Tuesday, September 23, 2014

Never Say Never

I am just going to blurt it out.

James has been attending public school for almost 3 weeks now. 

I am not even joking. This is for real. And...I am okay with it. So is James.

I am sure you want to know why. I am always curious why homeschoolers make the decision to put their kids in public school. It's a life commitment and lifestyle. I know some do it when their children get older. And they thrive. Most homeschool parents I know are not militant about what they do. After all, so many of our family and friends have children in public school and we love them.

For me, the decision was sort of made for me. My husband and I are separated. I don't know where we will end up but it was unexpected and a shock to me. So, I want to take a minute to ask you to pray for me. For James. For our whole family and that includes my husband.

I registered James for school 2 weeks after it began.  I was scrambling to adjust my work hours, continue homeschooling and finding child care for James while I was still working night hours.
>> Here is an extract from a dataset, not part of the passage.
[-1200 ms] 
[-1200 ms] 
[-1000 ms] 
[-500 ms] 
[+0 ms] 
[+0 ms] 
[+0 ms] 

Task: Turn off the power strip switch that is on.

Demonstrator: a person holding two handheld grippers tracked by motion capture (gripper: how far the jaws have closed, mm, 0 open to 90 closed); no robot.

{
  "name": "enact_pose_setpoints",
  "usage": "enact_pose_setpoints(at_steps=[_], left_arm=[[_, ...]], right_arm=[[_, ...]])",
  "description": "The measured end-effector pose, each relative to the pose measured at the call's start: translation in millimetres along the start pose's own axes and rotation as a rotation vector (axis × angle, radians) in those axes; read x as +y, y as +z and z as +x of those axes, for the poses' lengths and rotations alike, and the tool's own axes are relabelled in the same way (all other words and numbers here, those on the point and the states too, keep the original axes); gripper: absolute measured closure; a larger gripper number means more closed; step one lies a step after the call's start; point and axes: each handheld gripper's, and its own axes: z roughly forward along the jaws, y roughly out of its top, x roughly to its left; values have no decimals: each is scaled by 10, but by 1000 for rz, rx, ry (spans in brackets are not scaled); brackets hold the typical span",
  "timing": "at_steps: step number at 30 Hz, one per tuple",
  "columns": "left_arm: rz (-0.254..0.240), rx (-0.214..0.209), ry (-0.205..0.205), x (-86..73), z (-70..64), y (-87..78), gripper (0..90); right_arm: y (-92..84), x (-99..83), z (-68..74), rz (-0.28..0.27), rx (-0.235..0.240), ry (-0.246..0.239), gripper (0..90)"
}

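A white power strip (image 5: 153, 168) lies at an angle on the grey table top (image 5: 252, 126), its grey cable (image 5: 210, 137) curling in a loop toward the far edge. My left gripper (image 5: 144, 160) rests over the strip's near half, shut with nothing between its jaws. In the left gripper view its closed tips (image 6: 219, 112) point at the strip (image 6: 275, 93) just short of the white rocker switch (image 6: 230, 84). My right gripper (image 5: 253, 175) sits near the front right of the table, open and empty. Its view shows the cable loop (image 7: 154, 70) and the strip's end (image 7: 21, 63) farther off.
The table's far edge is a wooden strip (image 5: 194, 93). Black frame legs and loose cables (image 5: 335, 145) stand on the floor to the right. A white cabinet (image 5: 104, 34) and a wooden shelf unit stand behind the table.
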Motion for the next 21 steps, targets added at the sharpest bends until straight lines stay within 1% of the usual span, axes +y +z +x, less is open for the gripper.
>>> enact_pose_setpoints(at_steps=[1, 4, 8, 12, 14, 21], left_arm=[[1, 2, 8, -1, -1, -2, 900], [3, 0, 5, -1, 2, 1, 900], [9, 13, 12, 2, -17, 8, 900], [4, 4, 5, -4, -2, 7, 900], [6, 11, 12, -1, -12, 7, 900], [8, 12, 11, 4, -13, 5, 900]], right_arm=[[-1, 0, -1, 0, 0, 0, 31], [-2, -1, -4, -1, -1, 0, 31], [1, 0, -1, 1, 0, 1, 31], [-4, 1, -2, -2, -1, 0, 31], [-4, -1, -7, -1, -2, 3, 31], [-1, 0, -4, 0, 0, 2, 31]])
I have said prayers of gratitude for my family in Louisburg and my neighbors living right next door.

Registering James for public school required deep breathing and the plastering onto my face the biggest and sweetest fake smile I could muster. (I personally think my fake smile is scary-looking) The guidance counselor could not understand that I didn't have attendance records. I had Woodcock-Johnson standardized test results that showed where James is academically but she was fixated on attendance records. I had to explain that North Carolina does not require homeschools to maintain attendance records (or even regsiter your homeschool) until the child turns 7.  Surely the schools get homeschoolers into the public school from time to time. I was surprised that they didn't have some inkling of the law. Maybe I shouldn't be surprised.

Now for more shocking news: School has been great. Both for James AND me. In all honesty, I was not looking forward to the beginning of the school year. I was tired. All summer. Working nights after doing so much during the day with James was exhausting. And I didn't feel I was doing enough. I went through the motions. I bought the curriculum I wanted to use, I was coordinating a boy's book club. I had signed up for the co-op on Fridays through our homeschool group. But I wasn't looking forward to any of it. It all just made me feel more tired.

See, when I get on a train, I can't get off. When I make a commitment that big, I don't quit. It NEVER occurred to me to stop. Ever. I needed someone to say to me, "Connie, stop it.". Not that I would have listened the first time. Probably not. I am not a quitter. (I will read a terrible book to the end because I can't stand not to finish it.) But stop homeschooling to save my marriage? Make it stronger? Hell yeah. The core of homeschooling, for me, is family and edcuation. But we were no longer having family time during the week. Thirty minutes for dinner before I had to run out tthe door for work is not quality time.

Ironic isn't it. I have free time now. I am doing less. I am at home at night. I am not so tired. But we are not an intact family. So, I am asking again. Pray for us.

Another revelation to share: I see God in the midst of the chaos. Sometimes God needs to do something BIG to get our attention. He certainly has mine. I don't know the why's or His reason but I am trusting in Him. The week that I decided to register James for school, my email inbox was inundated with emails from Crossroads Fellowship Church. Some days I would get 2 emails about all the goings-on and new classes and services. So I thought, "Fine God. I hear you. And I'm going." So we have. James and I. It's been good. The message for the month is about getting answers to the hard qustions like Why does God allow sin? Why Does God allow disease and disaster? In listening during the past few Sundays I know this: God allows sin because He gave us Free Will and wants us to use it.. He gave us the choice to love Him. Or not. The choice, also, to love each other. Or not. And sometimes He needs to get our attention.

I know God has a purpose for my life. I know there was (is?) purpose in my marriage and in homeschooling James in his early years. But the next chapter? I do not know. But I am not afraid.